Risoleta Pinto Pedro
Dores a caminho de Sapadores
Helena sobe uma rua que a levará a casa. É um fim de dia. Ela vem de uma aula de dança. Animada e de pilhas carregadas. Vem de carro, passa por uma paragem onde corpos cansados esperam um eléctrico. Uma mulher negra, forte. Outra, mulata, com ar de brasileira. Ambas com ar modesto. Um homem baixo com uma caixa de tipo ferramentas. Tem ar de vir da oficina. Mais duas ou três pessoas que aparentam todas um ar fatigado. Corpos pesados, puxados pela gravidade, encostam-se à parede; são uma galeria de figuras dignas de uma gravura neo-realista. Rostos inexpressivos ou conformados. São mais insuportáveis de olhar os conformados que os inexpressivos, mas percebe que a inexpressividade de alguns é uma forma de conformação. Ou desistência. Ela apercebe-se de tudo isto num relance, quando passa com o carro acelerando rua acima. Estas pessoas que estão na primeira paragem de uma longa rua vão, certamente, todas para Sapadores. No mínimo até Sapadores. Algumas um pouco mais para a frente. Helena já vai em Sapadores mas ainda está lá atrás na paragem junto destas pessoas. Ela sabe que se tivesse 8, 9, 10 anos, teria parado e teria perguntado se alguém queria boleia para cima. Agora, não tem coragem. Imagina o que pensariam. Teriam medo dela? Imaginariam segundas intenções? Não a conhecem de lado nenhum… ela tem um ar tranquilizador, mas as pessoas andam com tanto medo de tudo…
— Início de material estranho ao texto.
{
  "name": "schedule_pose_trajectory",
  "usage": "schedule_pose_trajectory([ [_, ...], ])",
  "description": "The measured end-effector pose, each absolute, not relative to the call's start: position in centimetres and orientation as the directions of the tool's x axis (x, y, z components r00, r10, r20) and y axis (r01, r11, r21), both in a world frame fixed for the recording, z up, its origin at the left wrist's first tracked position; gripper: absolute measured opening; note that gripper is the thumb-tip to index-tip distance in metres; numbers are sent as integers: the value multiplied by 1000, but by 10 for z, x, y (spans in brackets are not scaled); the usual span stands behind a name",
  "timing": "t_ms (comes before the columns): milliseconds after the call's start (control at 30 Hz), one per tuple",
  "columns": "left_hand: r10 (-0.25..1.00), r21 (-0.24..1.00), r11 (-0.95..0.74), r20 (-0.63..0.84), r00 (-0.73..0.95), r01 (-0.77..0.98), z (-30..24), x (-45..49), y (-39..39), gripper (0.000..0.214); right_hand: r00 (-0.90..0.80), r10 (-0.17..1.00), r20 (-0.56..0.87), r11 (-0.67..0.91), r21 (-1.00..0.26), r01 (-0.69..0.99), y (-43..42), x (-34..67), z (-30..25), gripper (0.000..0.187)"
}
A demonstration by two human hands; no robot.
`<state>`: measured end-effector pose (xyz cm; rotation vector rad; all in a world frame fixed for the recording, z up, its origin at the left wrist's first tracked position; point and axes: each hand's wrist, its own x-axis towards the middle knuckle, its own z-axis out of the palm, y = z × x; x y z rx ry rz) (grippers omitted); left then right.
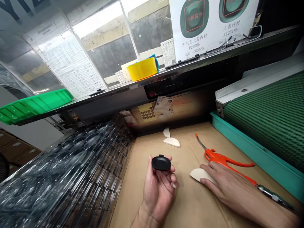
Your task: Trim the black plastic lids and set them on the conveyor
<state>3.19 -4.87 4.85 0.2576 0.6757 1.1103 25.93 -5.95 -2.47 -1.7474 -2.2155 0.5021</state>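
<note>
My left hand (159,186) is palm up, its fingers curled around a small black oval plastic case lid (161,162) with a shallow hollow and a little tab at its top edge. On the right, my right hand (219,179) has thumb and fingers closed on a cream half-round pad (200,175) at the table surface. Just beyond that hand lies an orange air blow gun (219,158) with a bent metal nozzle, partly covered by the hand and forearm. Two more cream pads, one larger (172,142) and one smaller (167,132), rest farther back on the table.
Clear plastic trays (95,171) are stacked high at the left of the brown tabletop (185,202). A green conveyor belt (270,107) with a teal edge runs along the right. Overhead, a shelf holds a green bin (35,106), a yellow tape roll (142,69) and eyeglasses (220,47).
</note>
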Motion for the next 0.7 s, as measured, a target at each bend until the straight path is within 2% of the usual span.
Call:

Recorda que já trouxe, daquela mesma paragem pessoas da sua rua, que a conhecem e por isso foi natural para ela oferecer boleia, e para os outros aceitarem. Mas estas pessoas que não conhece de lado nenhum, como reagiriam elas? Que pensariam? Que diriam? Depois, alguma destas pessoas poderia não ser, ela própria, de confiança. Pensa em tudo isto vertiginosamente, a partir do momento em que passou pela paragem. Pensa circularmente. Sabe que se fosse a menina que foi, que é, mas que está ainda meia-submersa, não teria hesitado. Mas a menina que não teria hesitado não tinha carta de condução nem carro. Esta em que se tornou tem os instrumentos de ajuda, falta-lhe a coragem. Ali vai sozinha naquele carro com quatro lugares vazios. Ali ficaram na paragem aquelas pessoas cansadas. Não é a primeira vez que isto lhe sucede. Não será a última. Um dia terá coragem, esquecer-se-á que é adulta, esquecerá os cuidados de segurança que lhe ensinaram, que não se dá boleia a desconhecidos, etc, esquecerá que vive numa cidade, esquecerá as histórias de roubos e assaltos, esquecerá que não se partilha transporte com pessoas que não se conhece, esquecerá que desconhecidos se olham com desconfiança, esquecerá as histórias e os medos de raptos, tráfico de pessoas e órgãos humanos, esquecerá que as pessoas têm medo, que ela tem medo e deixará flutuar acima de todo este magma pesado como chumbo, a doce e leve e fresca brisa da compaixão, da solidariedade, da naturalidade, da espontaneidade, da humanidade. Em vez de transportar consigo num carro vazio o remorso do arrependimento, o mal-estar da cobardia, abrirá a porta do carro e deixará entrar o ar fresco da simpatia.